_REQUIRED ACTION_.
Images don't belong in the copy. Output the rest of the data exactly.

_PROVIDED MATERIAL_.
_ _ _

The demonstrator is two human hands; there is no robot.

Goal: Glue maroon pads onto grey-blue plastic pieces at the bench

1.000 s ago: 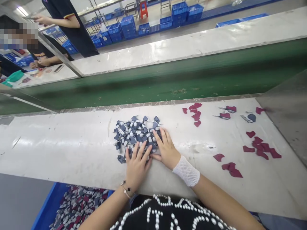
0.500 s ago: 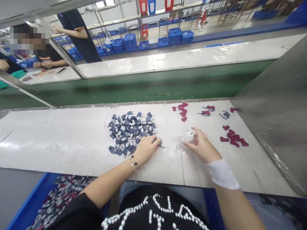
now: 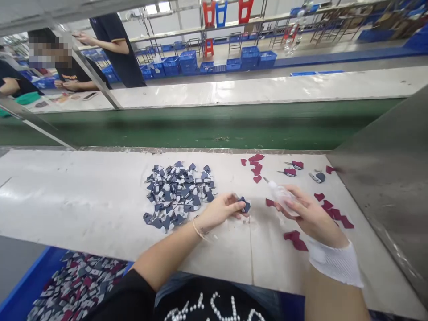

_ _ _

_TASK RESULT_.
The demonstrator is two human hands; there is no robot.

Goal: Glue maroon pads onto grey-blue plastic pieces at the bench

1.000 s ago: 
0.500 s ago: 
now: 

No further response is required.